Iran has informed the International Atomic Energy Association (IAEA) of its intent to install two more cascades of advanced IR-2m centrifuges in a move that will further enhance the quantity of the uranium it can produce, the agency said in a recent report.
“Iran indicated it plans to install two additional cascades of 174 IR-2m centrifuges at FEP to enrich ... up to 5% U-235. This will bring the total number of cascades of IR-2m centrifuges either planned, being installed, or operating in FEP to six,” the IAEA said in a report to member states obtained by Reuters on Wednesday.
The additional cascades will be installed at the Natanz Fuel Enrichment Plant (FEP) outside Tehran. The facility suffered an explosion last July that Iranian authorities said was likely the result of sabotage.
The installation will follow two other cascades already brought on line this year at Natanz that have increased Iran’s ability to refine uranium-238 into the more useful uranium-235. While in extremely high purities the radioactive material can be used as the basis for an atomic bomb, at low purity levels Iran is currently producing, a weapon “would not be practicable to design,” according to the Lawrence Livermore National Laboratory, the US research center responsible for designing many of the Pentagon’s nuclear weapons.
While the US and Israel have claimed Iran is close to building a nuclear weapon, Iranian Supreme Leader Ayatollah Ali Khamenei has made clear the country has a religious objection to the weapons and is not pursuing a bomb.
Iran announced its intent to enhance its refining abilities after the Majlis passed a law in December requiring a steady departure from the country’s obligations under the 2015 Joint Comprehensive Plan of Action (JCPOA). The US withdrew from the eight-party deal in 2018 on false claims that Iran had violated the deal; however, the deal lived on as no other party agreed with the Trump administration’s claims. The deal saw economic sanctions against Iran lowered in exchange for it accepting strict limitations on uranium refining - limitations it has progressively ignored since the US reimposed the sanctions.
In early January, Ali Akbar Salehi, the head of the Atomic Energy Organization of Iran (AEOI), said the country would be installing one thousand of the IR-2m centrifuges, dramatically increasing Iran’s enrichment rate from 8 or 9 kilograms per month to 120 kilograms.
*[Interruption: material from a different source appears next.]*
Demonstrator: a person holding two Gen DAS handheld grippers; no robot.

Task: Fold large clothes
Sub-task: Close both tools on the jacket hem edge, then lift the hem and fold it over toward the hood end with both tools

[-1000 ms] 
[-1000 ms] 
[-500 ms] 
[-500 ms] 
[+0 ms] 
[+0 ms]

He also said the maximum purity would increase to 20% U-235 thanks to two cascades of IR6 centrifuges now installed at Fordow Fuel Enrichment plant, an underground facility to protect it from a potential Israeli airstrike.
Now that US President Joe Biden is in office, the stage would seem set for the US to return to the deal and Iran to return to compliance; instead, the two nations seem caught in a “no you first” mentality. Meanwhile, the clock is ticking on the Majlis’ “Strategic Action to Lift Sanctions” law. Under the law, on February 21, the next step is to bar further IAEA inspectors from Iran if the US has not returned to JCPOA compliance.
The US Department of State called on Iran on Wednesday to reverse those plans.